■ Description of the task:
A complete transcription of the material, exact in every line, is what is wanted.
──────── Supplied material ────────
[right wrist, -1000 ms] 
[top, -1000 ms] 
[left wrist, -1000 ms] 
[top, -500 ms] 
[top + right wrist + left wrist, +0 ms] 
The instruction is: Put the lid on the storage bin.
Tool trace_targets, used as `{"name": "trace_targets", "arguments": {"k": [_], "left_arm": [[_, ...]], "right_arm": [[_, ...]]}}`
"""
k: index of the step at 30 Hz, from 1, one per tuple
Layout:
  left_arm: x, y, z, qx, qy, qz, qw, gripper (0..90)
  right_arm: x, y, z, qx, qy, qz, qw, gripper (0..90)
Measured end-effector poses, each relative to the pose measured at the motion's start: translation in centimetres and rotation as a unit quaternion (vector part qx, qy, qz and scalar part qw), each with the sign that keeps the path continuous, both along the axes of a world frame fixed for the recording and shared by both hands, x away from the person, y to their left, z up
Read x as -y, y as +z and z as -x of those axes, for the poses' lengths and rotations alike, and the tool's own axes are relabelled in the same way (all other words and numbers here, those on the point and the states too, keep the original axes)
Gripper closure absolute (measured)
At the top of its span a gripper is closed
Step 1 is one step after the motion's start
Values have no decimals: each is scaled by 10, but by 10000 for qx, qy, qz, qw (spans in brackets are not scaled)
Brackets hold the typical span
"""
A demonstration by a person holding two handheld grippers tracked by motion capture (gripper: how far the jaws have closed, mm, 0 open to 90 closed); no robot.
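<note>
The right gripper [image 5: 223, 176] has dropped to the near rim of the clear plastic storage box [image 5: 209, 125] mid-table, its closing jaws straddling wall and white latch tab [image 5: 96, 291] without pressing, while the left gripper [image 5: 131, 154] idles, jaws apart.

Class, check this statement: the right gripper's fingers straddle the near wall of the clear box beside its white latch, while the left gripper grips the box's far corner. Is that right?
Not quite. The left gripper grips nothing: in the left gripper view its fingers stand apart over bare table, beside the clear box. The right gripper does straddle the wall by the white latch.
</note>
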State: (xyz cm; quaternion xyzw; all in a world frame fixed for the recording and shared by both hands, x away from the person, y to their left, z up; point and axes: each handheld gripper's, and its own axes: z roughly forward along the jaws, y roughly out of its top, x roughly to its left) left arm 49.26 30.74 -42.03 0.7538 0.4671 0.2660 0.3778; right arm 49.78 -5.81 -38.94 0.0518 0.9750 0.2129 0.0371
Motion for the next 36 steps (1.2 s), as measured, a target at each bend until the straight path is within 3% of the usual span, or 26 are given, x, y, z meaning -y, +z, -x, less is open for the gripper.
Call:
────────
■ Output:
[right wrist, -1000 ms] 
[top, -1000 ms] 
[left wrist, -1000 ms] 
[top, -500 ms] 
[top + right wrist + left wrist, +0 ms] 
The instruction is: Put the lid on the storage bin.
Tool trace_targets, used as `{"name": "trace_targets", "arguments": {"k": [_], "left_arm": [[_, ...]], "right_arm": [[_, ...]]}}`
"""
k: index of the step at 30 Hz, from 1, one per tuple
Layout:
  left_arm: x, y, z, qx, qy, qz, qw, gripper (0..90)
  right_arm: x, y, z, qx, qy, qz, qw, gripper (0..90)
Measured end-effector poses, each relative to the pose measured at the motion's start: translation in centimetres and rotation as a unit quaternion (vector part qx, qy, qz and scalar part qw), each with the sign that keeps the path continuous, both along the axes of a world frame fixed for the recording and shared by both hands, x away from the person, y to their left, z up
Read x as -y, y as +z and z as -x of those axes, for the poses' lengths and rotations alike, and the tool's own axes are relabelled in the same way (all other words and numbers here, those on the point and the states too, keep the original axes)
Gripper closure absolute (measured)
At the top of its span a gripper is closed
Step 1 is one step after the motion's start
Values have no decimals: each is scaled by 10, but by 10000 for qx, qy, qz, qw (spans in brackets are not scaled)
Brackets hold the typical span
"""
A demonstration by a person holding two handheld grippers tracked by motion capture (gripper: how far the jaws have closed, mm, 0 open to 90 closed); no robot.
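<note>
The right gripper [image 5: 223, 176] has dropped to the near rim of the clear plastic storage box [image 5: 209, 125] mid-table, its closing jaws straddling wall and white latch tab [image 5: 96, 291] without pressing, while the left gripper [image 5: 131, 154] idles, jaws apart.

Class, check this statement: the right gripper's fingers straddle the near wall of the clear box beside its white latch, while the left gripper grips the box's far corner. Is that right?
Not quite. The left gripper grips nothing: in the left gripper view its fingers stand apart over bare table, beside the clear box. The right gripper does straddle the wall by the white latch.
</note>
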State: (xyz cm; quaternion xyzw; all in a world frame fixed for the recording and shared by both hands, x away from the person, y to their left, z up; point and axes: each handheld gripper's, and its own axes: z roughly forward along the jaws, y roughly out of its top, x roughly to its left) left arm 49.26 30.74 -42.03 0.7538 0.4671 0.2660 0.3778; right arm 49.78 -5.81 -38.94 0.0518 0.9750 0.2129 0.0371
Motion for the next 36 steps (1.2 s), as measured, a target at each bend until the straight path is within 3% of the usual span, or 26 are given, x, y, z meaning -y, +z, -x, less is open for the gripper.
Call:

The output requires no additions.